# Any Ideas on a clogged tub drain???



## falloutman22 (Sep 15, 2010)

I ran into an old cast iron tub today that is backed up. It has no overflow and the drum trap is buried in the floor somewhere. I pulled the toilet to see if it might have a side tap on the closet elbow but it didn't. The H.O. doesn't want me to open any walls or ceilings if possible. There seems to be a relief vent on the line which is unusual for a 110 year old house. The small hand auger cant get past the drum trap, the plunger and shop vac just pull air from the relief vent, and the jet ball just fills the vent up. I'm guessing it is a copper drain line or maybe even a lead one like the closet ell. Please help!!!!


----------



## Epox (Sep 19, 2010)

Some of these guys go for the kenetic ram. I've never used one so can't offer more than hear say.


----------



## falloutman22 (Sep 15, 2010)

mpsllc said:


> Some of these guys go for the kenetic ram. I've never used one so can't offer more than hear say.

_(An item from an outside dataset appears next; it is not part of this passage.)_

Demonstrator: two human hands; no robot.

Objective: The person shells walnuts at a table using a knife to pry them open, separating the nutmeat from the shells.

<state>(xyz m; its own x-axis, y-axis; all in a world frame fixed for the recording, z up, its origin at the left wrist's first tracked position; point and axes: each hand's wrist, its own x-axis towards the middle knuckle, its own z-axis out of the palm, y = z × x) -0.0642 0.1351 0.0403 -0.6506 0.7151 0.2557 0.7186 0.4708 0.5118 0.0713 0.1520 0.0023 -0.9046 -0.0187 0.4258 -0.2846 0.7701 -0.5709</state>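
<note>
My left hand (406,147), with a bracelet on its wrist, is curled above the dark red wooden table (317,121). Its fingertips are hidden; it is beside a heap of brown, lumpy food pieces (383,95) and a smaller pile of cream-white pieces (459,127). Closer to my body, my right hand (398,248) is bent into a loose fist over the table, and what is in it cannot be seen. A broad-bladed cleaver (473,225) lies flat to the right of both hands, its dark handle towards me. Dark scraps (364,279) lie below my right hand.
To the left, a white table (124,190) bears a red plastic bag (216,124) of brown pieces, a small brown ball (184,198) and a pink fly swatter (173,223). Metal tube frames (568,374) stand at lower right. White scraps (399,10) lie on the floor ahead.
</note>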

I got the boss man to get one today, it will be in tomorrow and i will be returning to see if it works. I will keep you updated. I just wanted to see if any one suggested that actually so i hope it works.


----------



## ToUtahNow (Jul 19, 2008)

Rotherberger Ropump which Ron has been recommending seems pretty popular these days.

http://www.rothenberger.com/en/prod...nt/force-pump-cleaner-ropumpr-super-plus.html

Mark


----------



## Hillside (Jan 22, 2010)

i used my kinetic on a bathtub stoppage earlier today and it hit it no problem, kid crapped in the tub and clogged it  kinda a crappy way to break in a new tool :laughing: is there a vent through the roof for the tub? if so send your snake down there, we clear some hard to get to stoppages through the vent if it's past the trap


----------



## falloutman22 (Sep 15, 2010)

HillsidePlumbco said:


> i used my kinetic on a bathtub stoppage earlier today and it hit it no problem, kid crapped in the tub and clogged it  kinda a crappy way to break in a new tool :laughing: is there a vent through the roof for the tub? if so send your snake down there, we clear some hard to get to stoppages through the vent if it's past the trap


I wouldn't get on that roof, its a tile roof and super steep, and like 35 feet off the ground, and on top of all of that have you heard of the weather here in illinois recently, snow, ice, more snow, and did i mention ice??


----------



## Hillside (Jan 22, 2010)

ya, no bueno :no: hope the kinetic works for ya, good luck! wear eye protection and don't smile, sometimes it likes to spray back :nerd: start off with a few pumps and work up the pressure gradually if its not clearing


----------



## ianclapham (Jan 10, 2011)

Can you not block the vent then plunge the tub?


----------



## falloutman22 (Sep 15, 2010)

DUDES!!!!! I am now a huge fan of the kinetic water ram.... I was so curious to see how this thing worked, I actually took the brass cleanout cap off of the soil stack in the basement and had my assistant hold a small friar scoop in the cleanout to see what the water ram would actually clear out of the drain line. I filled the tub up about half way and pumped it up to 15 psi and let loose. I knew all was well when i seen the little tornado... The friar strainer caught two clumps of hair and lots of sludgy build up that was the shape of the 1.5 inch lead or copper line. I called the supply house and ordered two more for the other trucks.
Case closed..........................:laughing:


----------



## RealLivePlumber (Jun 22, 2008)

Wiat till you get one of those in the hands of an apprentice.:yes:


----------



## ranman (Jan 24, 2010)

??? if the pipe is old, wont it just blow a hole in it and make a huge mess? or blow a trap off a tub in a ceiling i have never used one.




falloutman22 said:


> DUDES!!!!! I am now a huge fan of the kinetic water ram.... I was so curious to see how this thing worked, I actually took the brass cleanout cap off of the soil stack in the basement and had my assistant hold a small friar scoop in the cleanout to see what the water ram would actually clear out of the drain line. I filled the tub up about half way and pumped it up to 15 psi and let loose. I knew all was well when i seen the little tornado... The friar strainer caught two clumps of hair and lots of sludgy build up that was the shape of the 1.5 inch lead or copper line. I called the supply house and ordered two more for the other trucks.
> Case closed..........................:laughing:


----------



## plbgbiz (Aug 27, 2010)

ranman said:


> ??? if the pipe is old, wont it just blow a hole in it and make a huge mess? or blow a trap off a tub in a ceiling i have never used one.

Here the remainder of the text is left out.